By adhering to these guidelines, researchers can safely and effectively work with recombinant C. sakazakii cardiolipin synthase while minimizing biosafety risks and ensuring experimental reproducibility across different laboratory settings .

What are the most significant recent advances in understanding the role of cardiolipin synthase in bacterial pathogenesis that might apply to C. sakazakii research?

Recent breakthroughs in understanding bacterial cardiolipin synthase function have significant implications for C. sakazakii research:

• Membrane microdomain organization: Advanced super-resolution microscopy has revealed that cardiolipin forms specialized microdomains at bacterial cell poles and division sites, functioning as organization centers for protein complexes. In C. sakazakii, these domains likely serve as assembly platforms for secretion systems and adhesins critical for host interaction.
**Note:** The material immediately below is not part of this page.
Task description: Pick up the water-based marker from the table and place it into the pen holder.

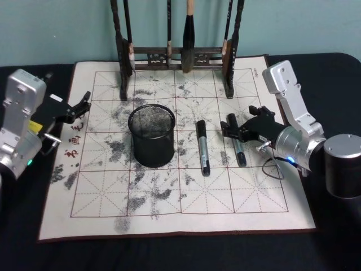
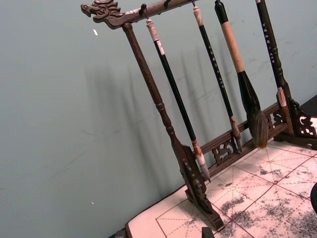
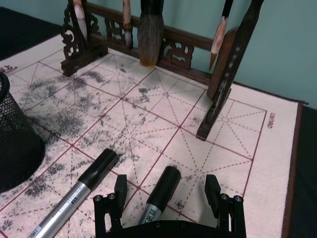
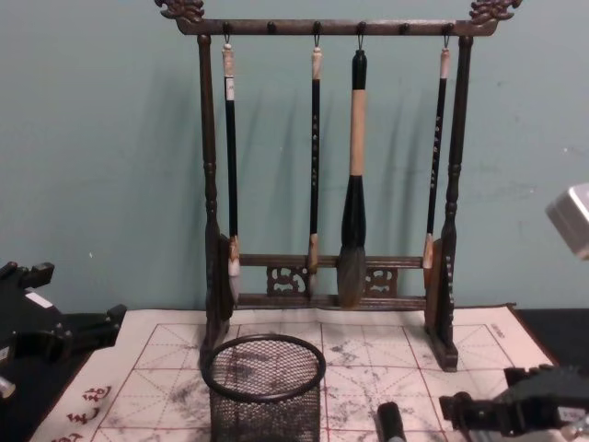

• Antibiotic resistance connections: Cardiolipin-enriched domains modulate membrane permeability to antibiotics, particularly cationic antimicrobial peptides. Recent studies in related Enterobacteriaceae demonstrate that increased cls expression correlates with reduced susceptibility to colistin and polymyxins – a finding particularly relevant for C. sakazakii treatment in clinical settings.

• Host immune sensing mechanisms: Breakthrough research has identified specific host receptors that recognize bacterial cardiolipin, including caspase-4/5 (caspase-11 in mice), which activates the non-canonical inflammasome pathway. This recognition system is particularly important in epithelial defenses against C. sakazakii invasion of the intestinal barrier .

• Environmental stress adaptation: Cardiolipin synthesis has been linked to bacterial survival in desiccated environments – directly relevant to C. sakazakii persistence in powdered infant formula. Recent work shows cls upregulation during desiccation stress enables bacteria to enter a viable but non-culturable state with enhanced long-term survival.

• Interspecies communication: Cardiolipin and its metabolites can function as signaling molecules affecting both bacterial quorum sensing and host cellular responses. This communication role may explain how C. sakazakii coordinates virulence gene expression during host colonization.